This approach also contributed to the failure of the EU to revive the JCPOA and to provide Iran sufficient initiatives to defend the JCPOA effectively. It has to be said that the Saudi-Iran accord also does not address the JCPOA, but it might possibly facilitate the progress of the talks, as Saudi Arabia could well forego its initial opposition to the deal.

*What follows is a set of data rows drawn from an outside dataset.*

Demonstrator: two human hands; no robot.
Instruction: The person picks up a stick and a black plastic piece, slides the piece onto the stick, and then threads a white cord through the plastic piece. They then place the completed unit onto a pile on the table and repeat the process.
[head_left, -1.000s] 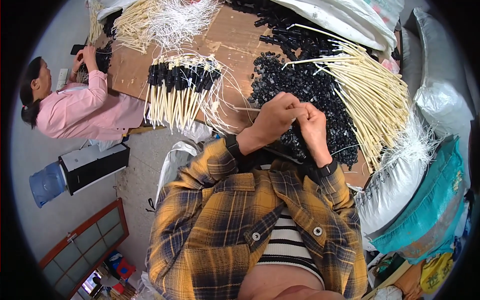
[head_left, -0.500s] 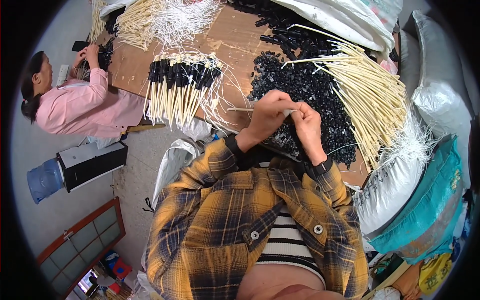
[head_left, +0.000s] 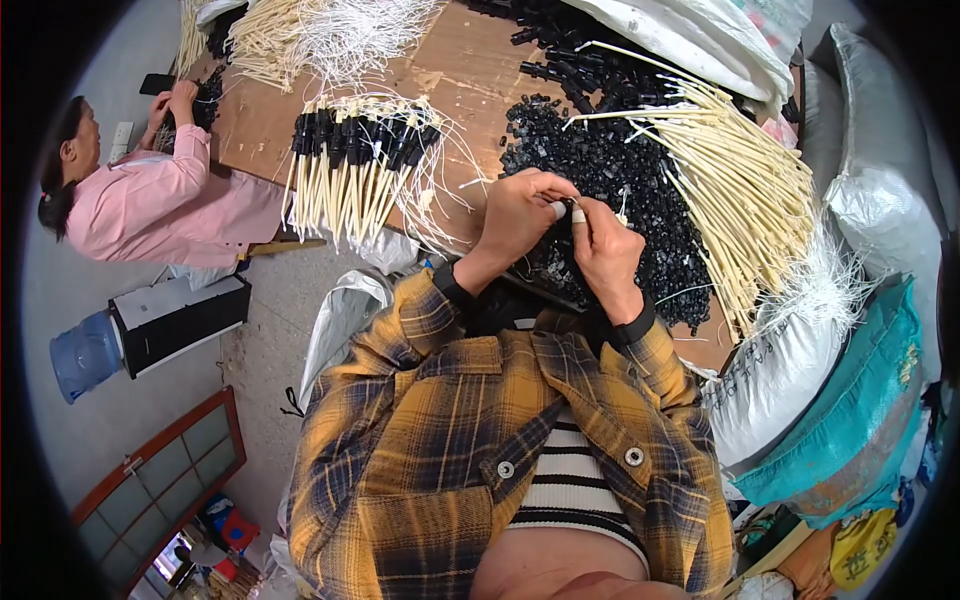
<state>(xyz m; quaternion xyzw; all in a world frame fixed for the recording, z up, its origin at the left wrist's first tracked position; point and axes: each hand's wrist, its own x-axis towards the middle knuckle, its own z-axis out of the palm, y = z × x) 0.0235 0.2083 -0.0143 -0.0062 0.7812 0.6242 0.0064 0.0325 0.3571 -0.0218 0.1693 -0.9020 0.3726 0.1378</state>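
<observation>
My left hand (head_left: 517, 215) and my right hand (head_left: 608, 252) meet over the near edge of a heap of small black plastic pieces (head_left: 600, 150). Between their pinched fingertips is a small dark piece (head_left: 569, 206), mostly hidden, so its exact kind does not show. Pale tape or covers wrap some fingertips. Beside my right hand a cream tip (head_left: 622, 217) pokes out, and a thin white wire (head_left: 477, 183) shows left of my left hand. To the left lies a row of cream rods with black sleeves (head_left: 355, 150) and white wires.
A bundle of plain cream rods (head_left: 745, 190) lies right of the heap, on the brown table (head_left: 440, 75). White sacks (head_left: 790, 370) and a teal sack (head_left: 850, 410) crowd the right side. A co-worker in a pink shirt (head_left: 150, 205) works at the far left.
The cream rod that stuck out left of my left hand no longer shows there. A cream tip now appears beside my right hand, and a dark piece shows between my fingertips.
</observation>
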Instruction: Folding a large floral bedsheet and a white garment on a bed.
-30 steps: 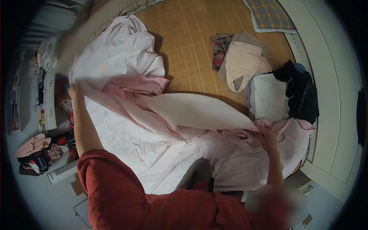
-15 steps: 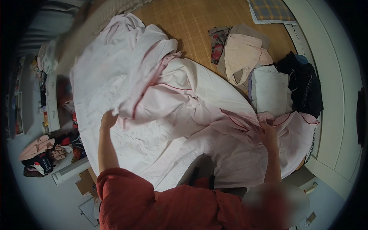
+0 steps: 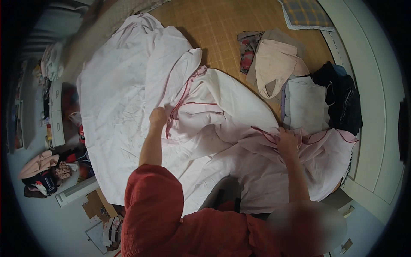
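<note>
One big pinkish sheet (image 3: 115, 98), bunched across mat (image 3: 227, 30). One plaid cloth (image 3: 306, 15), far right corner. Two hands, both on sheet: left hand (image 3: 158, 116) curled tight on fabric, right hand (image 3: 287, 140) gripping more, further right.

Left hand (image 3: 158, 117) with fingertips out of sight, plaid cushion (image 3: 306, 15) cropped at the top edge
</note>
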`<state>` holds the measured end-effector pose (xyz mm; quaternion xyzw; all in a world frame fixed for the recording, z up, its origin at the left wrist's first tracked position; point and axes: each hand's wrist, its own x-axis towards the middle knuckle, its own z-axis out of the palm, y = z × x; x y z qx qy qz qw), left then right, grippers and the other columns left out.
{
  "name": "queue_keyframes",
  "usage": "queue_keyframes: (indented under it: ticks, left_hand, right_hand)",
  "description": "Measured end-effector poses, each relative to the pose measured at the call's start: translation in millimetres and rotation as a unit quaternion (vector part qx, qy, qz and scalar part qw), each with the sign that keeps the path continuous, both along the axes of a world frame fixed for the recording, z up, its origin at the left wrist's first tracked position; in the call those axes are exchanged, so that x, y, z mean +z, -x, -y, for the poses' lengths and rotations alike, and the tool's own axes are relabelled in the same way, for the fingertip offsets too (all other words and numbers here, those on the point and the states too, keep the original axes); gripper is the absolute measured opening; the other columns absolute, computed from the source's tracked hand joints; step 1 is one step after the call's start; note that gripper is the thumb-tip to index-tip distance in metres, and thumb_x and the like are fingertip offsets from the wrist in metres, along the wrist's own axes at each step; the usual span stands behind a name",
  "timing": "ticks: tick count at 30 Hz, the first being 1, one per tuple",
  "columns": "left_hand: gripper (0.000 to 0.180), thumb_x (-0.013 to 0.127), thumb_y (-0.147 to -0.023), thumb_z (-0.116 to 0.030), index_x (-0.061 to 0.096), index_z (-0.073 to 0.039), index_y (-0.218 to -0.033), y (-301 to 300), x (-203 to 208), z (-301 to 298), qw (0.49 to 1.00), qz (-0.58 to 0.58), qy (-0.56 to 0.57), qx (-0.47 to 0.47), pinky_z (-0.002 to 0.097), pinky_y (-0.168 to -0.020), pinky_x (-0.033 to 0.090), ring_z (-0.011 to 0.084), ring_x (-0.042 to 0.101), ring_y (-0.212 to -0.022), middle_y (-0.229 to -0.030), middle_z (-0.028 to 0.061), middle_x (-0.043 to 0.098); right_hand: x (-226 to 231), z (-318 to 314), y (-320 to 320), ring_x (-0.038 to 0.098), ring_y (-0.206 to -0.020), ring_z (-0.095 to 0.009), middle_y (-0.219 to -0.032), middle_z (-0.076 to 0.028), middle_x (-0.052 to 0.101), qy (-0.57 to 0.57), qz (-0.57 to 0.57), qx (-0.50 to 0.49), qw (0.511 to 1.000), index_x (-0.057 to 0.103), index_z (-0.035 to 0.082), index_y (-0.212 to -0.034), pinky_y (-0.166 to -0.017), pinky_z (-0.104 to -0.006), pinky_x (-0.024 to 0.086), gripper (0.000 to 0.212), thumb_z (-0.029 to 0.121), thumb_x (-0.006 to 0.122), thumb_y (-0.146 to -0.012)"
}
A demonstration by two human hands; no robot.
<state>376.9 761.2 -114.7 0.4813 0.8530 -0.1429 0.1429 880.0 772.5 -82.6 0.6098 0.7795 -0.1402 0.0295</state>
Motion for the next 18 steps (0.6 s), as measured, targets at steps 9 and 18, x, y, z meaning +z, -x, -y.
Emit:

Cooperative security and regional arms control

The Iran-Saudi rapprochement could be seen as a kernel of a regional cooperative security system. After all, it emphasizes the necessity to respect each other’s national sovereignty and to refrain from interfering in the internal affairs of one another. Beyond the bilateral security issues, it can balance the Abraham accords that comprises among others Israel, the United Arab Emirates (UAE) and Bahrain, but not Saudi Arabia. The Accords were brokered by former US President Donald Trump and in many ways was designed as a future anti-Iranian alliance.

If regional cooperation could be expanded to the UAE and other Persian Gulf States, it might be possible to start regional arms control talks. Certain Western governments have demanded that Iran’s missile program be included in the JCPOA agreement. This is a very counterproductive demand, since it would address the program of only one party. Regional arms control talks could agree on limits on the numbers and range of missiles of all parties in the region. It goes without saying that without a resolution of the violent conflict in Yemen, regional security will remain shaky at best.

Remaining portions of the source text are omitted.